Returning to our table, I perused the certifications and licenses posted on the wall. Three men had passed the “Food Protection Certificate” course. I didn’t write down their names, but I think they were something like Zimei Wong, Hong Wong, and Wong Li Xi—in any case distinctly non-Japanese.

Our food arrived fairly rapidly. Nothing was great; even the edamame were cold and bland. The toasted onion flakes gave the Naughty Girl a nice crunch, but the Amazing Roll was coated in what looks and tastes like mayonnaise. I don’t like mayonnaise as much as I think Japanese people do. I have heard rumors of donuts there that are filled with mayonnaise instead of jelly or cream.

Naughty girl sushi

naughty girl sushi

Naughy girl sushi

Roll and edamame composition

Growing up, my family had two ways of describing a meal: “good what there was of it” or “enough of it such as it was.” Neither description fit this meal. Bad as it was, we ordered more. We skipped the specials and split a tuna-avocado and a spicy yellowtail. Both were serviceable, about what you’d get in a plastic package at the corner deli. The waitress offered us fried ice cream, mochi, fried banana, or fried cheesecake, which almost sounded weird enough to tempt me, but instead we dipped into the bowl of free guava hard candies, which turned out to be the best part of the meal.

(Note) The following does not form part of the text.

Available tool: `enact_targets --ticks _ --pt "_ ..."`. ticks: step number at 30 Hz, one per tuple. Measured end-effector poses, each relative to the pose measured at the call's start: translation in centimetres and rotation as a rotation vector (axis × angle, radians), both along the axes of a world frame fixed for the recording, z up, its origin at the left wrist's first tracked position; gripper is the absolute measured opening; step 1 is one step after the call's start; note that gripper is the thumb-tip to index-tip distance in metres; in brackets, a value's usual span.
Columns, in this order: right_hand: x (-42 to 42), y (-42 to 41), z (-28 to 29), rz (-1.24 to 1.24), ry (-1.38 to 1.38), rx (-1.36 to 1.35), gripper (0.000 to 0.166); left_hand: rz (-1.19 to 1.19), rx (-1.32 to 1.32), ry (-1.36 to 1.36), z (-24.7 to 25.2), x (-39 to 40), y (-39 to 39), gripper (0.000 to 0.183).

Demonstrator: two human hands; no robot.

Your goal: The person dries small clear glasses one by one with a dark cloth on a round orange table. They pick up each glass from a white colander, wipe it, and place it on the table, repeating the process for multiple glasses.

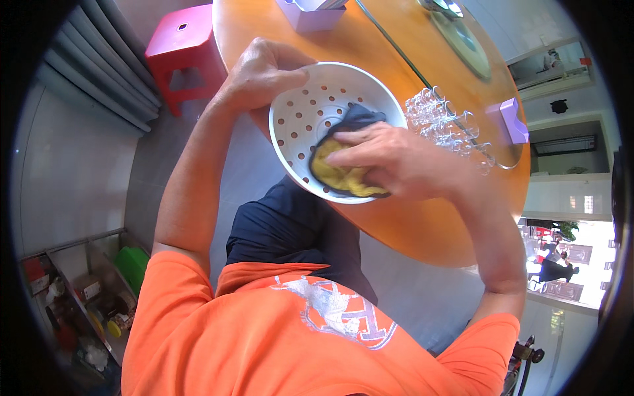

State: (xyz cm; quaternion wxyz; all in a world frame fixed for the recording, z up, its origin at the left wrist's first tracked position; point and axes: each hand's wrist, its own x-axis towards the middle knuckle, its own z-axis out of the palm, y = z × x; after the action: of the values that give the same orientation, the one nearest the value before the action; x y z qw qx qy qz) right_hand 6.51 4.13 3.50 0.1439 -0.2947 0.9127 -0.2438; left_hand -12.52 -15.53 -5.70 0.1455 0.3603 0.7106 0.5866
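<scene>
My left hand (pixel 272 74) grips the rim of a round white basket with round holes (pixel 317 104), thumb on the inside and fingers behind it. The basket is tilted towards me at the near edge of an orange-brown round table (pixel 421 232). Inside it, my right hand (pixel 391 158) presses a yellow and dark grey cloth (pixel 337 163) against the wall, with the fingers spread over the cloth. Part of the cloth hangs over the lower rim. The right forearm is blurred.
Several clear drinking glasses (pixel 441 119) stand right of the basket. Further off are a lilac box (pixel 312 15), a purple holder (pixel 514 121) and a pale round lid or tray (pixel 463 44). A red plastic stool (pixel 183 39) stands at the left, and low shelves (pixel 84 297) hold items.
</scene>
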Motion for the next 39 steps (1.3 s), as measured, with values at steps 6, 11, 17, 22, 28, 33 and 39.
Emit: enact_targets --ticks 6,11,17,22,28,33,39 --pt "-2.4 -2.5 -4.5 -0.102 0.385 0.293 0.069 -0.139 0.060 0.074 -0.3 -1.0 -0.8 0.031" --pt "-1.0 -3.0 -2.6 -0.357 0.213 0.714 0.049 -0.047 -0.013 0.074 -0.6 -0.5 -0.3 0.035" --pt "0.5 -4.2 2.6 -0.158 -0.108 0.684 0.036 0.049 0.009 0.093 -0.8 0.4 -0.3 0.033" --pt "0.1 -5.4 1.2 -0.302 -0.347 -0.008 0.027 0.017 0.015 0.095 -0.9 -0.4 -0.1 0.034" --pt "0.4 -0.9 1.9 -0.686 -0.168 -0.506 0.019 -0.025 0.049 0.031 -0.8 -0.1 -0.4 0.028" --pt "0.8 -0.1 4.5 -0.813 0.160 -1.081 0.023 -0.008 0.050 0.080 -1.0 -0.3 -0.4 0.036" --pt "0.8 -0.4 2.8 -0.470 0.265 0.246 0.048 0.020 0.023 0.117 -1.4 -0.4 -0.6 0.038"
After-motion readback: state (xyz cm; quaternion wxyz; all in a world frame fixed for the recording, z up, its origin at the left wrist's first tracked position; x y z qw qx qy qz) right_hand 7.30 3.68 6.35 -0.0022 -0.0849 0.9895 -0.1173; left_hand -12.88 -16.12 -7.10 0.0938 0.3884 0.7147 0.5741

As we walked out, we were both looking forward to a stroll around the neighborhood. It was still light out, the first stripes of sunset were visible behind the Verrazano-Narrows Bridge about three blocks to our left, and fascinating stores beckoned with signs saying “Organic Candy” and “International Food.” But it was cold! While we were eating the temperature had dropped significantly, and it was too cold to linger. We ducked across a car service dispatcher’s “Hyper-Active Driveway” and into International Food. From the outside I’d surmised “international” meant Russian, but they offered a fair assortment of Polish canned pork patties, Israeli matzo, Norwegian smoked fish, and Chinese tea. I loaded up on heavy multi-grain bread, fish roe spread, lingonberry jam, herring, pelmeni, Russian salad, salami, and various other goodies. The exotic groceries compensated for the bland meal. I bought so much the counterwoman asked whether I preferred milk or dark chocolate (dark, duh!) and then threw in a large bar as a gift.

International deli

Bulletin board, international store

Groceries

Four grocery bags slid around on the plastic subway seats next to me, but I resisted snacking from them on the ride home. On the way there, I’d gotten on the R at Jay Street-MetroTech, a transfer that wasn’t even possible six months ago. I’ve started putting red stars on my home subway map at each terminal we complete, but my map still says Jay Street-Borough Hall. If I’d started this project last year, the V would still be running, and I could eat on the lower east side. Since I’ve lived in Brooklyn, at least the V, W, and 9 trains have disappeared. I wonder how much the map, oops, The Map, will change while I’m still working on this project, and which train lines won’t be here in a year. If I run out of stops, maybe I will travel to the termini of the ghost lines that no longer traverse the city. More likely, the MTA will keep moving lines, and I'll never be done chasing the restaurant at the end of the line.